## RECORDS FOR THE EXERCISE
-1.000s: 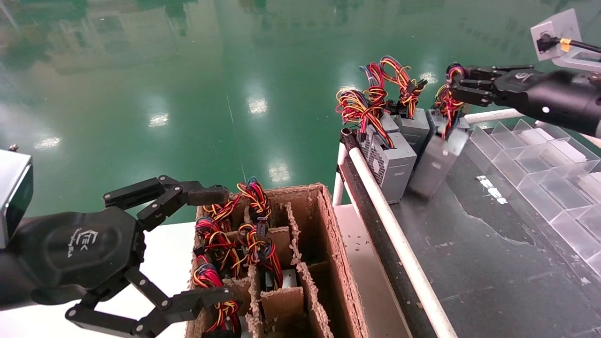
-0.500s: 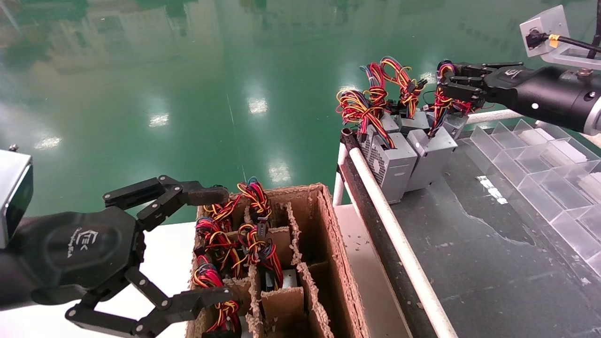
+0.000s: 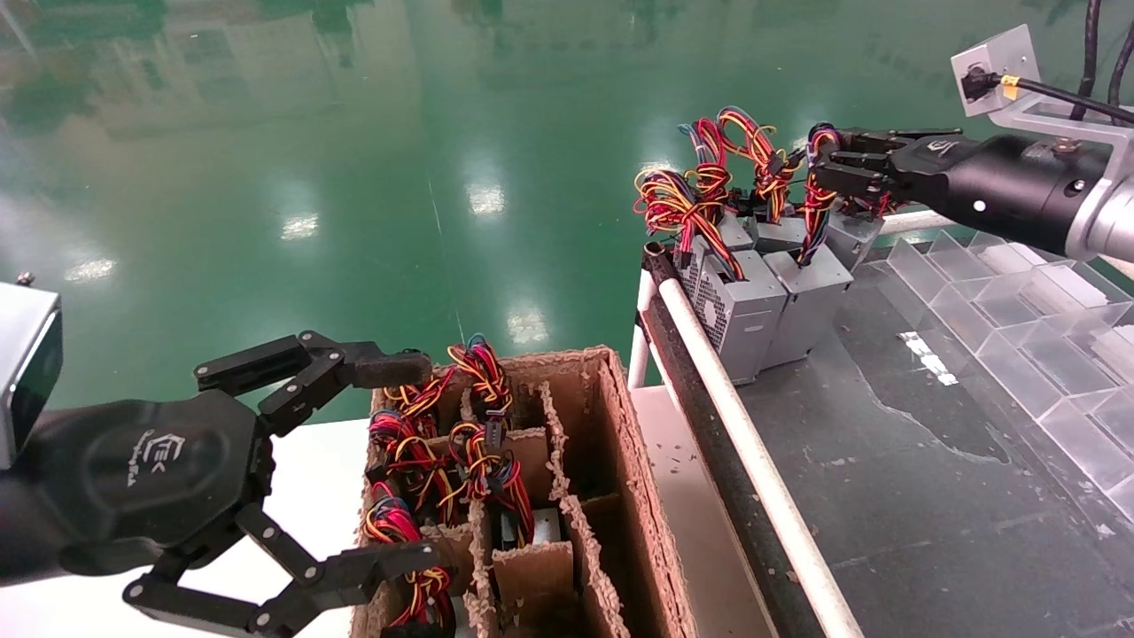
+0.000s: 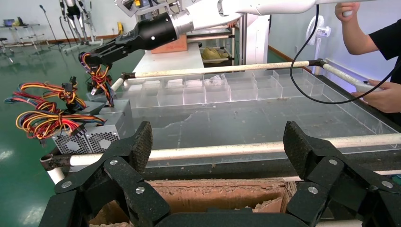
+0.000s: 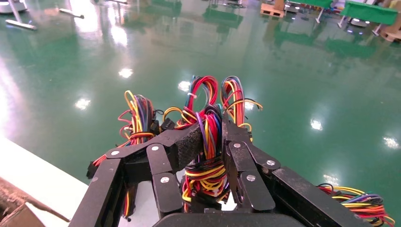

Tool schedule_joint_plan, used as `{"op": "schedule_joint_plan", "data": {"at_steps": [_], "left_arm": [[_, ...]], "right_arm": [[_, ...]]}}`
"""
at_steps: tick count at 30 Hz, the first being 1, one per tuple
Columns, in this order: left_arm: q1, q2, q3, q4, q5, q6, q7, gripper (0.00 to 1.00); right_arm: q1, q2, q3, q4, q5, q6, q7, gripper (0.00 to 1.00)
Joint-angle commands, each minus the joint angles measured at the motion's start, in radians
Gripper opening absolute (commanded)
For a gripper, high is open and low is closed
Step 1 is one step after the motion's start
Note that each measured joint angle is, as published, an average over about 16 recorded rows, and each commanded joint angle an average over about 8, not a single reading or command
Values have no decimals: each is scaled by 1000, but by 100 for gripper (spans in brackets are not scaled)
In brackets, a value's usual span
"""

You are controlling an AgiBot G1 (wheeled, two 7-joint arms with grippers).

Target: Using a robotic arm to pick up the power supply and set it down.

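My right gripper (image 3: pixel 819 164) is shut on the red, yellow and blue wire bundle (image 5: pixel 208 137) of a grey power supply (image 3: pixel 804 301). That box stands upright on the black mat, side by side with another supply (image 3: pixel 740 310) at the table's far left corner. More supplies (image 3: pixel 780 235) stand behind them. In the left wrist view the right gripper (image 4: pixel 94 59) shows far off above the box (image 4: pixel 120 111). My left gripper (image 3: pixel 403 462) hangs open and empty beside the cardboard box; its fingers (image 4: pixel 142 144) are spread wide.
A cardboard box (image 3: pixel 620 461) with dividers holds several wired supplies (image 3: pixel 478 443). A white pipe rail (image 3: pixel 735 425) edges the black mat (image 3: pixel 930 461). Clear plastic compartments (image 3: pixel 1019 301) line the right side. A person (image 4: pixel 373 47) stands beyond the table.
The right gripper moved left with the wire bundle. The power supply went from hanging tilted to standing upright against its neighbour. The left arm stayed still.
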Motion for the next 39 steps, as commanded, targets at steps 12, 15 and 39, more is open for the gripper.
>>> {"op": "schedule_joint_plan", "data": {"at_steps": [12,15,39], "left_arm": [[0,0,0,0,0,0,0,100],[0,0,0,0,0,0,0,100],[0,0,0,0,0,0,0,100]], "right_arm": [[-4,-7,-5,1,-7,26,17,100],[-3,-5,-10,2,-14,25,21,100],[-31,85,34,110,57,-145,77,100]]}}
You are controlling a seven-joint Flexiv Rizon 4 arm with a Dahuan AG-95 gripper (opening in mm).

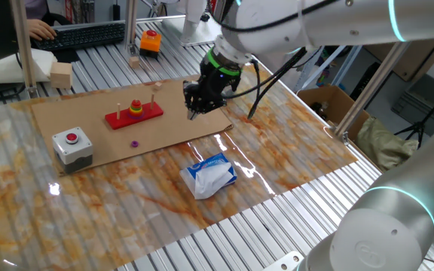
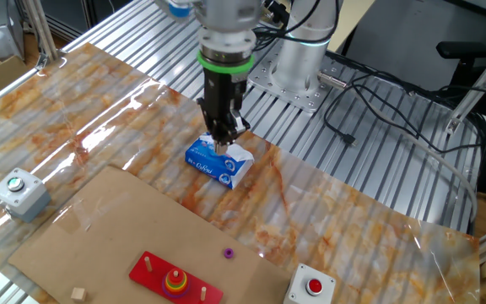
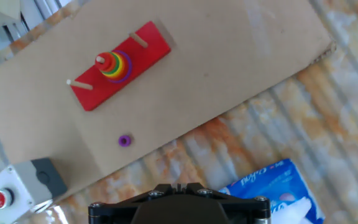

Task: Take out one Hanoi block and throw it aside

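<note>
The Hanoi block, a tiny red disc, sits on top of the ring stack on the middle peg of the red peg base. The stack also shows in one fixed view and in the other fixed view. My gripper hangs in the air above the right edge of the cardboard, well to the right of the base. Its fingers look shut with nothing between them. In the other fixed view the gripper stands just above the tissue pack. The hand view shows only the gripper's dark base.
A tiny purple disc lies loose on the cardboard sheet. A blue tissue pack lies on the marbled table. A grey box with a red button stands at the cardboard's left corner. A second button box stands nearby.
</note>
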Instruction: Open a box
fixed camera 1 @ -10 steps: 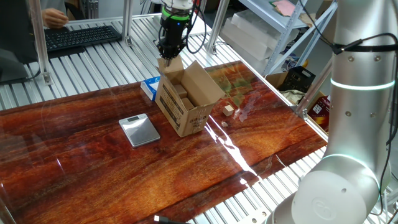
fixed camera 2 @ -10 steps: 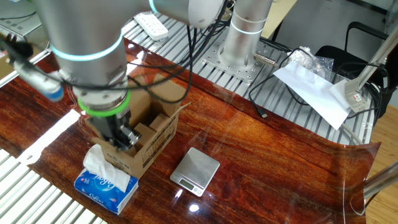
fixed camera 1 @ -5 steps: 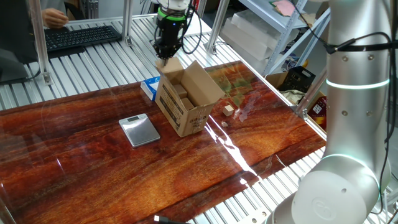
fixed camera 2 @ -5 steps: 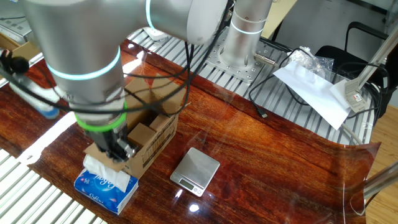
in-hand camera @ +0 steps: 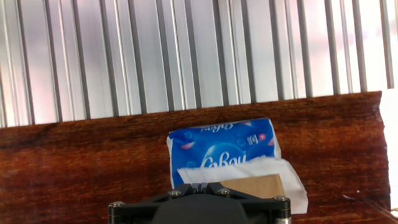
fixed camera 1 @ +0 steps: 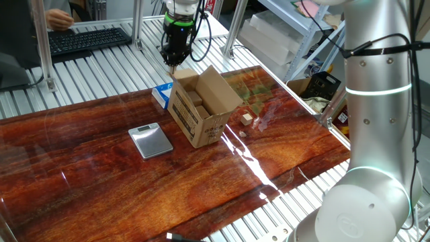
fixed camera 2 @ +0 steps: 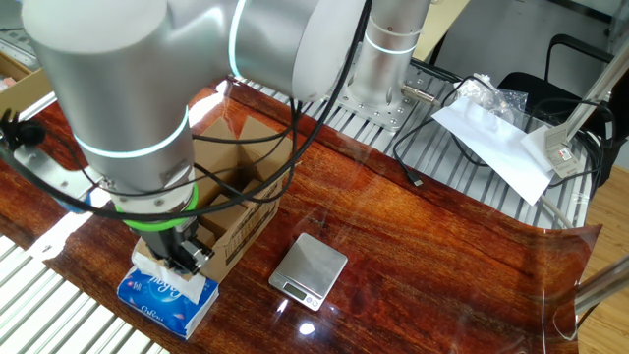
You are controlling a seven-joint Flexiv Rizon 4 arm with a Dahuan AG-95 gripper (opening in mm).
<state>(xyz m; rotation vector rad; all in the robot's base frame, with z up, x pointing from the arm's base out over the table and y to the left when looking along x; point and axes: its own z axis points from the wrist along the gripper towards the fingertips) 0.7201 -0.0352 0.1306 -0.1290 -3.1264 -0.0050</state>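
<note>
The brown cardboard box [fixed camera 1: 201, 115] stands on the wooden table with its top open and one wide flap [fixed camera 1: 220, 89] standing up on the right. It also shows in the other fixed view [fixed camera 2: 246, 211]. My gripper [fixed camera 1: 172, 64] is at the box's back-left edge, over the blue-and-white tissue packet [fixed camera 1: 160, 94]. Its jaws are closed, pinching a short cardboard flap [in-hand camera: 255, 185] that leans out over the packet [in-hand camera: 217, 146]. The other fixed view shows the gripper [fixed camera 2: 187, 261] low at the box's near corner. In the hand view the gripper [in-hand camera: 198, 185] sits at the bottom edge.
A flat silver scale [fixed camera 1: 150, 140] lies left of the box and shows in the other fixed view [fixed camera 2: 309, 270]. A small wooden block [fixed camera 1: 248, 119] lies to the box's right. Pale blocks [fixed camera 1: 193, 99] sit inside the box. Metal slats [in-hand camera: 186, 56] begin past the table edge.
My gripper has moved back and away from the box, toward the tissue packet, drawing the short flap outward. The box body has stayed in place.
</note>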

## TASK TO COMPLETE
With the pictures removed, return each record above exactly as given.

## TASK RESULT
-1.000s: 
-0.500s: 
+0.000s: 
+0.000s: 
+0.000s: 

Tool schedule_joint_plan, used as `{"op": "schedule_joint_plan", "data": {"at_steps": [_], "left_arm": [[_, ...]], "right_arm": [[_, ...]]}}`
"""
at_steps: tick count at 30 Hz, the first being 1, one per tuple
Columns, in this order: left_arm: q1, q2, q3, q4, q5, q6, q7, gripper (0.00 to 1.00); right_arm: q1, q2, q3, q4, q5, q6, q7, gripper (0.00 to 1.00)
Joint-angle commands, each minus the joint angles measured at the motion's start, in radians
Gripper opening absolute (commanded)
For a gripper, high is open and low is closed
Step 1 is one step after the motion's start
Note that each measured joint angle is, as published, an average over about 16 recorded rows, and each commanded joint angle an average over about 8, not a single reading or command
Values have no decimals: each is scaled by 1000, but by 100 for gripper (spans in brackets are not scaled)
In brackets, a value's usual span
"""

You are controlling an AgiBot G1 (wheeled, two 7-joint arms with grippers).

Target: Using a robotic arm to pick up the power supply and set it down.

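My right gripper (image 3: pixel 819 164) is shut on the red, yellow and blue wire bundle (image 5: pixel 208 137) of a grey power supply (image 3: pixel 804 301). That box stands upright on the black mat, side by side with another supply (image 3: pixel 740 310) at the table's far left corner. More supplies (image 3: pixel 780 235) stand behind them. In the left wrist view the right gripper (image 4: pixel 94 59) shows far off above the box (image 4: pixel 120 111). My left gripper (image 3: pixel 403 462) hangs open and empty beside the cardboard box; its fingers (image 4: pixel 142 144) are spread wide.
A cardboard box (image 3: pixel 620 461) with dividers holds several wired supplies (image 3: pixel 478 443). A white pipe rail (image 3: pixel 735 425) edges the black mat (image 3: pixel 930 461). Clear plastic compartments (image 3: pixel 1019 301) line the right side. A person (image 4: pixel 373 47) stands beyond the table.
The right gripper moved left with the wire bundle. The power supply went from hanging tilted to standing upright against its neighbour. The left arm stayed still.
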Motion for the next 39 steps, as commanded, targets at steps 12, 15 and 39, more is open for the gripper.
>>> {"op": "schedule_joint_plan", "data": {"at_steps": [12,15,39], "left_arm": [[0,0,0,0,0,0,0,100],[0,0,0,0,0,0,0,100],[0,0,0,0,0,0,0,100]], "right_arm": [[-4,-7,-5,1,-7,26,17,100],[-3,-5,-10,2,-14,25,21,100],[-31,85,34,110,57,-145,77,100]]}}
You are controlling a seven-joint Flexiv Rizon 4 arm with a Dahuan AG-95 gripper (opening in mm).


Task: Take out one Hanoi block and throw it aside

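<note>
The Hanoi block, a tiny red disc, sits on top of the ring stack on the middle peg of the red peg base. The stack also shows in one fixed view and in the other fixed view. My gripper hangs in the air above the right edge of the cardboard, well to the right of the base. Its fingers look shut with nothing between them. In the other fixed view the gripper stands just above the tissue pack. The hand view shows only the gripper's dark base.
A tiny purple disc lies loose on the cardboard sheet. A blue tissue pack lies on the marbled table. A grey box with a red button stands at the cardboard's left corner. A second button box stands nearby.
</note>
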Instruction: Open a box
fixed camera 1 @ -10 steps: 
fixed camera 2 @ -10 steps: 
fixed camera 1 @ -5 steps: 
fixed camera 2 @ -5 steps: 
in-hand camera @ +0 steps: 
fixed camera 1 @ +0 steps: 
fixed camera 2 @ +0 steps: 
You are controlling a seven-joint Flexiv Rizon 4 arm with a Dahuan AG-95 gripper (opening in mm).
<state>(xyz m; rotation vector rad; all in the robot's base frame, with z up, x pointing from the arm's base out over the table and y to the left when looking along x; point and axes: its own z axis points from the wrist along the gripper towards the fingertips) 0.7201 -0.0352 0.1306 -0.1290 -3.1264 -0.0050</state>
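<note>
The brown cardboard box [fixed camera 1: 201, 115] stands on the wooden table with its top open and one wide flap [fixed camera 1: 220, 89] standing up on the right. It also shows in the other fixed view [fixed camera 2: 246, 211]. My gripper [fixed camera 1: 172, 64] is at the box's back-left edge, over the blue-and-white tissue packet [fixed camera 1: 160, 94]. Its jaws are closed, pinching a short cardboard flap [in-hand camera: 255, 185] that leans out over the packet [in-hand camera: 217, 146]. The other fixed view shows the gripper [fixed camera 2: 187, 261] low at the box's near corner. In the hand view the gripper [in-hand camera: 198, 185] sits at the bottom edge.
A flat silver scale [fixed camera 1: 150, 140] lies left of the box and shows in the other fixed view [fixed camera 2: 309, 270]. A small wooden block [fixed camera 1: 248, 119] lies to the box's right. Pale blocks [fixed camera 1: 193, 99] sit inside the box. Metal slats [in-hand camera: 186, 56] begin past the table edge.
My gripper has moved back and away from the box, toward the tissue packet, drawing the short flap outward. The box body has stayed in place.
</note>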

The output is complete as shown.